L’expérience montre de manière dramatique le caractère absolument vide de ce mot d’ordre et ses effets paralysants et réactionnaires. Loin d’agir comme un bélier pour que la conscience révolutionnaire et socialiste avance, ce mot d’ordre réformiste et étapiste paralyse l’action indépendante des masses. Appeler à se mobiliser pour un peu de démocratie avancée ou un peu de justice sociale... alors que le pouvoir économique et politique reste aux mains des capitalistes est une utopie réactionnaire.
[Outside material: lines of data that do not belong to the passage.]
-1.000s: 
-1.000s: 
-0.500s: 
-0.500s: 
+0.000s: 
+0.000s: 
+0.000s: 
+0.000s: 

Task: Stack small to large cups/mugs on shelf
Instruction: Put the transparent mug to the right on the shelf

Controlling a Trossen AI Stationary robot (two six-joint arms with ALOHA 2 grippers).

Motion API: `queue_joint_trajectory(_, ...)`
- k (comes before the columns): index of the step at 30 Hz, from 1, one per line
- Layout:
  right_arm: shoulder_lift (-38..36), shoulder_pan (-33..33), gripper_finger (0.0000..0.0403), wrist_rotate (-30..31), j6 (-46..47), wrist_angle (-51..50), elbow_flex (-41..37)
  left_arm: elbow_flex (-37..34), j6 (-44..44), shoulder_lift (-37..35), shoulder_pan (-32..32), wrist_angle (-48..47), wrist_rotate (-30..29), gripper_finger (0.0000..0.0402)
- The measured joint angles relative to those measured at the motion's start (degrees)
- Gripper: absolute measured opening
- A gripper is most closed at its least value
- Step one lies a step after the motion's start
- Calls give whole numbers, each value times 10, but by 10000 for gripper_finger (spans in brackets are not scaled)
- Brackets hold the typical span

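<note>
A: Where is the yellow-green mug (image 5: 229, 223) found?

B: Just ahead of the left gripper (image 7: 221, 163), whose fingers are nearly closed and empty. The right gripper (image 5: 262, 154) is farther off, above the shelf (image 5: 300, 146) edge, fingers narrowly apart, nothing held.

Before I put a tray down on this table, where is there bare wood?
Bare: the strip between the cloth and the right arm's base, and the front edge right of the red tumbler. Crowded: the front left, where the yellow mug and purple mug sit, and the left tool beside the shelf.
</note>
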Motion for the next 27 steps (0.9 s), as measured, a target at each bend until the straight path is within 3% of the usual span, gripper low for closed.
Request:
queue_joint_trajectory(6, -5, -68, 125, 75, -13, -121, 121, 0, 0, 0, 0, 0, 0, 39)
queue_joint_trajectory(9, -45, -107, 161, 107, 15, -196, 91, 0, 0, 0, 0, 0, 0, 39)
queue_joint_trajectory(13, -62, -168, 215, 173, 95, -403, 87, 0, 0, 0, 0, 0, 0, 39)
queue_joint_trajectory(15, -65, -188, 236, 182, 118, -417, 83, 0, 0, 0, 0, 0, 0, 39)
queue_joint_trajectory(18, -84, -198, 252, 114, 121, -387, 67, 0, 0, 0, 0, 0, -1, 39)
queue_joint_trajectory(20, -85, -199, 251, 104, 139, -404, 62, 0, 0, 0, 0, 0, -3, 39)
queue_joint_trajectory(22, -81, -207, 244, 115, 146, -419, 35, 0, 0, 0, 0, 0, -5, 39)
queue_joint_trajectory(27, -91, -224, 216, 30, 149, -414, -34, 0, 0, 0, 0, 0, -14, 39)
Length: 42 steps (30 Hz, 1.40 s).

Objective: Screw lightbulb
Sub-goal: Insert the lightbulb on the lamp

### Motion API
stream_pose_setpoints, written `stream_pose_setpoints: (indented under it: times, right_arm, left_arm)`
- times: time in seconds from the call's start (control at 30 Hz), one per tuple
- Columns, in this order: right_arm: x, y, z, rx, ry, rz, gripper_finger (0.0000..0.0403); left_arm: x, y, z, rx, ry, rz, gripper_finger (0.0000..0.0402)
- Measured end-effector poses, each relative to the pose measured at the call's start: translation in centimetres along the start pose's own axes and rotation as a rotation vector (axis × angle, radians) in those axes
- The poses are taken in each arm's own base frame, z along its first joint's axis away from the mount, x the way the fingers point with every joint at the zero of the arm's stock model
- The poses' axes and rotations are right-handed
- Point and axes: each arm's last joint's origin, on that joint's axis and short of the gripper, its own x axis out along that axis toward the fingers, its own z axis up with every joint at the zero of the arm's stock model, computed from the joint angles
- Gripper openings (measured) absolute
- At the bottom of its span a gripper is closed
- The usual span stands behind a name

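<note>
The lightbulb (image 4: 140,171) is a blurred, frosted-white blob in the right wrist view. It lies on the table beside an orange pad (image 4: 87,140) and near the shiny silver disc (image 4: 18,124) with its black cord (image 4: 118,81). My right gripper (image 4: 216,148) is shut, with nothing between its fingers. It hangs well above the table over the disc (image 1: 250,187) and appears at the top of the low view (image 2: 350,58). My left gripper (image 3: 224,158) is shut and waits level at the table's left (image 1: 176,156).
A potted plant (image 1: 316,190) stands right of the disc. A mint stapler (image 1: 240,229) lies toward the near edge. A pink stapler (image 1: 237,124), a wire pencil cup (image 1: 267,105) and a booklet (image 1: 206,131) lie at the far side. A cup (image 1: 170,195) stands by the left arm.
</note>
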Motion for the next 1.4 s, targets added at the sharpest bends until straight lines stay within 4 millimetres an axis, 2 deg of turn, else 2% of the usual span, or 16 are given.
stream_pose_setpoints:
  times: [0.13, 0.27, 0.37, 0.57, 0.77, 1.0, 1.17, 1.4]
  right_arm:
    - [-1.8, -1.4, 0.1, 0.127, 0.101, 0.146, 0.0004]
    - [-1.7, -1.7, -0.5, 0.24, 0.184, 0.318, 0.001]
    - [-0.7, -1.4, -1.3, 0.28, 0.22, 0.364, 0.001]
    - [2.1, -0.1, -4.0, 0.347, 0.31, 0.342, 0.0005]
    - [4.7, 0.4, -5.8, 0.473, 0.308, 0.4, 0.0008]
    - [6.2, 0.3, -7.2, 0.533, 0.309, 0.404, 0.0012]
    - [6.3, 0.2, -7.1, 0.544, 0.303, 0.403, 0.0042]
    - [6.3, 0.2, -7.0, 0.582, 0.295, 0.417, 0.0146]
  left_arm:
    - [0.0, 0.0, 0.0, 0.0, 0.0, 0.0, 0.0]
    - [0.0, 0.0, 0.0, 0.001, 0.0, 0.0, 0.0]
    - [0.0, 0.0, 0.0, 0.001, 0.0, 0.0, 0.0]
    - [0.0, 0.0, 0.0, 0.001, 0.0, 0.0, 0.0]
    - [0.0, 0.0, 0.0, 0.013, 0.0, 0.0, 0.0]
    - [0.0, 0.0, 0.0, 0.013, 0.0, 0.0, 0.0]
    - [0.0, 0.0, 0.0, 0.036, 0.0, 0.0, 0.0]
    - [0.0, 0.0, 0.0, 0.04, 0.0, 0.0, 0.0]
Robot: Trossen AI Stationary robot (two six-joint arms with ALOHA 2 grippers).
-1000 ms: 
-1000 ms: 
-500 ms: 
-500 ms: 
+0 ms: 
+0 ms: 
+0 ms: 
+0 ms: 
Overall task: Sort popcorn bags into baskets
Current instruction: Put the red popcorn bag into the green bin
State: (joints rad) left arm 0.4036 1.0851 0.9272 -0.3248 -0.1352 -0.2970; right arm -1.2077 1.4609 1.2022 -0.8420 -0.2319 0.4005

Les masses ont besoin de changements réels et tangibles qui transforment radicalement leurs conditions de vie. Des changements qui à leur tour provoqueraient un bond dans leur conscience. Et cela n’est possible qu’en prenant les énormes ressources et richesses crées par la société, mais qui sont aux mains d’une minorité de banques, de multinationales et de grandes fortunes, et en les mettant au service de la classe ouvrière et de la jeunesse. Si Boric avait nationalisé les fonds de pension en garantissant des retraites décentes à partir de 60 ans; s’il avait introduit la gratuité complète et la propriété publique de l’éducation et de la santé, et des ressources pour qu’elles soient de qualité; s’il avait nationalisé les banques et les grandes entreprises, ou s’il avait garanti des emplois stables et des salaires décents, évidemment par une mobilisation plus forte dans les rues, la réaction ne serait pas là aujourd’hui. Le problème n’est pas les masses et leur conscience, mais la lâcheté et la complète démoralisation de leurs dirigeants.  

Nous avons besoin d’une gauche révolutionnaire qui relève le programme et les méthodes du marxisme révolutionnaire authentique. Ce n’est qu’ainsi que nous pourrons arrêter le fascisme et faire avancer la révolution socialiste. Telle est la grande leçon des événements chiliens.